Savidor Alon, Barzilay Rotem, Elinger Dalia, Yarden Yosef, Lindzen Moshit, Gabashvili Alexandra, Adiv Tal Ophir, Levin Yishai
From ‡The Nancy and Stephen Grand Israel National Center for Personalized Medicine, Weizmann Institute of Science, Rehovot.
the §Department of Biological Regulation, Weizmann Institute of Science, Rehovot, Israel 76100.
Mol Cell Proteomics. 2017 Jun;16(6):1151-1161. doi: 10.1074/mcp.O116.065417. Epub 2017 Mar 27.
Traditional "bottom-up" proteomic approaches use proteolytic digestion, LC-MS/MS, and database searching to elucidate peptide identities and their parent proteins. Protein sequences absent from the database cannot be identified, and even if present in the database, complete sequence coverage is rarely achieved even for the most abundant proteins in the sample. Thus, sequencing of unknown proteins such as antibodies or constituents of metaproteomes remains a challenging problem. To date, there is no available method for full-length protein sequencing, independent of a reference database, in high throughput. Here, we present Database-independent Protein Sequencing, a method for unambiguous, rapid, database-independent, full-length protein sequencing. The method is a novel combination of non-enzymatic, semi-random cleavage of the protein, LC-MS/MS analysis, peptide sequencing, extraction of peptide tags, and their assembly into a consensus sequence using an algorithm named "Peptide Tag Assembler." As proof-of-concept, the method was applied to samples of three known proteins representing three size classes and to a previously un-sequenced, clinically relevant monoclonal antibody. Excluding leucine/isoleucine and glutamic acid/deamidated glutamine ambiguities, end-to-end full-length sequencing was achieved with 99-100% accuracy for all benchmarking proteins and the antibody light chain.
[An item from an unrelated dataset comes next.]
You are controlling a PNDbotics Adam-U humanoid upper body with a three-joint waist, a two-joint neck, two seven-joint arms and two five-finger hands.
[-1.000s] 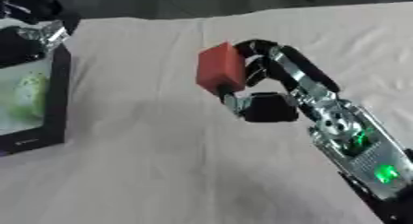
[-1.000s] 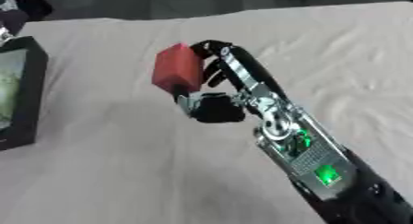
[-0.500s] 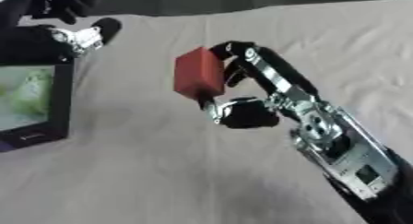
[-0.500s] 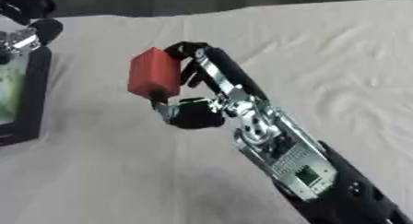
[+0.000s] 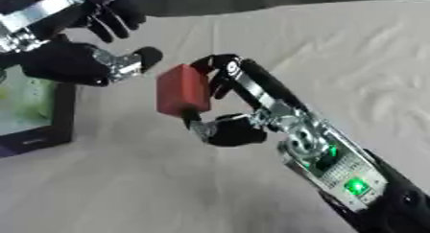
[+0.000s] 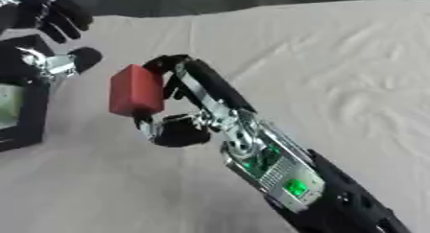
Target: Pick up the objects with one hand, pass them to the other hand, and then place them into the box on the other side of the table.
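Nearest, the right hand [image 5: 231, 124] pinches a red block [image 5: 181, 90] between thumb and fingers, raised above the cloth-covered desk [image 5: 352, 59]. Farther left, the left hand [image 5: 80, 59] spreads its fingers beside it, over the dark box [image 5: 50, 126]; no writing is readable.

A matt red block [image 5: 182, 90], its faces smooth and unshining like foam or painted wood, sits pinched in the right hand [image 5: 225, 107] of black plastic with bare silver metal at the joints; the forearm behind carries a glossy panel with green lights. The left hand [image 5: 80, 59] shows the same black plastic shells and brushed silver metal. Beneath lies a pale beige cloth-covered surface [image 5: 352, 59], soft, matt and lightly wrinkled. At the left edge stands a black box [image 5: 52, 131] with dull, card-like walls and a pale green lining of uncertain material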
Accuracy of the sequenced antibody heavy chain, including the entire variable region, was also 100%, but there was a 23-residue gap in the constant region sequence.
传统的“自下而上”蛋白质组学方法利用蛋白酶解、液相色谱-串联质谱(LC-MS/MS)和数据库搜索来阐明肽段的身份及其母蛋白。数据库中不存在的蛋白质序列无法被识别,而且即使存在于数据库中,对于样品中最丰富的蛋白质,也很少能实现完整的序列覆盖。因此,对未知蛋白质(如抗体或宏蛋白质组的成分)进行测序仍然是一个具有挑战性的问题。迄今为止,还没有一种高通量的、独立于参考数据库的全长蛋白质测序方法。在这里,我们提出了独立于数据库的蛋白质测序方法,这是一种用于明确、快速、独立于数据库的全长蛋白质测序的方法。该方法是蛋白质的非酶促、半随机切割、LC-MS/MS分析、肽段测序、肽段标签提取以及使用名为“肽段标签组装器”的算法将它们组装成一致序列的新颖组合。作为概念验证,该方法应用于代表三种大小类别的三种已知蛋白质的样品以及一种先前未测序的、临床相关的单克隆抗体。排除亮氨酸/异亮氨酸和谷氨酸/脱酰胺谷氨酰胺的模糊性后,所有基准蛋白质和抗体轻链均以99 - 100%的准确率实现了端到端的全长测序。测序的抗体重链(包括整个可变区)的准确率也为100%,但恒定区序列中有一个23个残基的缺口。